This is exactly the the feeling I got when I took a peek at the database I’m working with.
I thought, oh gosh I made a mistake when I chose this work…then i thought, well, look at the positive side,
there are lots of room for improvement here. To be honest I cant wait to make some database refactoring, if they allow my hands into it.
Whenever you mention to do database refactoring, you cant help by noticing chicken skin on some project leaders.
It is like mentioning a curse, we are all so much afraid of Murphy’s Law and the main engineering principle:
“If it’s working, don’t touch it!” that we endure whatever we have for the sake of safety.
As usual I will keep this on my blog as a reminder for future use.

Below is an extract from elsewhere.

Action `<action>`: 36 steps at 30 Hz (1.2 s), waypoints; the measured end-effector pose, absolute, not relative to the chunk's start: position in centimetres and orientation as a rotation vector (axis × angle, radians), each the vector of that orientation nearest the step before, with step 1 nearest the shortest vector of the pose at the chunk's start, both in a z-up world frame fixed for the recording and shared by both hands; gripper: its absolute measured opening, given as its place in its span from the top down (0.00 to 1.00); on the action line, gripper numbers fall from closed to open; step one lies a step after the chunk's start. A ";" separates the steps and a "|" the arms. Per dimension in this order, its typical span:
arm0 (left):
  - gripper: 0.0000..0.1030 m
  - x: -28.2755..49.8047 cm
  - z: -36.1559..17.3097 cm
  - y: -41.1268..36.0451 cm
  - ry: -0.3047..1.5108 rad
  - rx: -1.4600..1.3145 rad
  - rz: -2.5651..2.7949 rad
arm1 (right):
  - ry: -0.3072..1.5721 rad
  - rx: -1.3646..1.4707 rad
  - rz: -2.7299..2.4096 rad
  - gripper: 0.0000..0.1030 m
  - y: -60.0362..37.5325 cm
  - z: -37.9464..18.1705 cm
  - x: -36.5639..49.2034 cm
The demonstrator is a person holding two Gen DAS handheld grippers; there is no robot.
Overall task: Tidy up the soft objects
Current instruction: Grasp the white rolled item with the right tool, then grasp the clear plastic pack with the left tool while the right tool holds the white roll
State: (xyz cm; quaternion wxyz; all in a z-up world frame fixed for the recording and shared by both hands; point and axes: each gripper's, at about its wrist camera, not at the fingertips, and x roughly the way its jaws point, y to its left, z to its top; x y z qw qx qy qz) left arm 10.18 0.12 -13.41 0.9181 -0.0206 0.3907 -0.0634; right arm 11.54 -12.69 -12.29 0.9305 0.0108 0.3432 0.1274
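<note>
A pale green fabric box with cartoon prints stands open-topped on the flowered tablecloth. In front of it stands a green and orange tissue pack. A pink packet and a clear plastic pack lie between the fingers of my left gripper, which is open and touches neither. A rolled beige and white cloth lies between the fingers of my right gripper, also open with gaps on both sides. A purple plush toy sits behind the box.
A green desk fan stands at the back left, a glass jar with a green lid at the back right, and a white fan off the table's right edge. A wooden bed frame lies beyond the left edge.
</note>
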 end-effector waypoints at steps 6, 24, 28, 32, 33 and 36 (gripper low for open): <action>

It’s taken from Scott Ambler’s site http://www.agiledata.org/essays/databaseRefactoringSmells.html
1. Multi-purpose column. If a column is being used for several purposes it is very likely that extra code exists to ensure that the source data is being used the “right way”, often by checking the values of one or more other columns. An example is a column used to store either someone’s birth date if they’re a customer or their start date if they’re an employee. Worse yet, you are very likely constrained in the functionality that you can now support, for example, how would you store the birth date of an employee?
2. Multi-purpose table. Similarly, when a table is being used to store several types of entities there is likely a design flaw. An example would be a generic Customer table that is used to store information about both people and corporations. The problem with this approach is that data structures for people and corporations are different – people have a first, middle, and last name for example whereas a corporation simply has a legal name. A generic Customer table would have columns which are NULL for some kinds of customers but not others.
3. Redundant data. Redundant data is one of many serious problems in operational databases because when data is stored in several places the opportunity for inconsistency occurs. For example, it is quite common to discover that customer information is stored in many different places within your organization, in fact many companies are unable to put together an accurate list of who their customers actually are. The problem is that in one table John Smith lives at 123 Main Street and in another table at 456 Elm Street. In this case this is actually one person who used to live at 123 Main Street but who moved last year, unfortunately John didn’t submit two change of address forms to your company, one for each application which new about him.
4. Tables with many columns. When a table has many columns it is indicative that the table lacks cohesion, which it’s trying to store data from several entities. Perhaps your Customer table contains columns to store three different addresses (shipping, billing, seasonal) or several phone numbers (home, work, cell, …). You likely need to normalize this structure by adding Address and PhoneNumber tables.
5. Tables with many rows. Large tables are indicative of performance problems, for example it’s very time consuming to search a table with millions of rows. You may want to split the table vertically by moving some columns into another table, or split it horizontally by moving some rows into another table. Both strategies reduces the size of the table, potentially improving performance.
6. “Smart” columns. A “smart column” is one in which different positions within the data represent different concepts. For example, if the first four digits of the client ID indicate the client’s home branch, then client ID is a smart column because you can parse it to discover more granular information (e.g. home branch ID). Another example includes a text column used to store XML data structures; clearly you can parse the XML data structure for smaller data fields. Smart columns often need to be reorganized into their constituent data fields at some point so that the database can easily deal with them as separate elements.
7. Fear of change. If you’re afraid to change your database schema because you’re afraid to break something, for example the fifty applications which access it, then that’s the surest sign that you need to refactor your schema. Fear of change is a very good indication that you have a serious technical risk on your hands, one that will only get worse over time. My advice is to embrace change.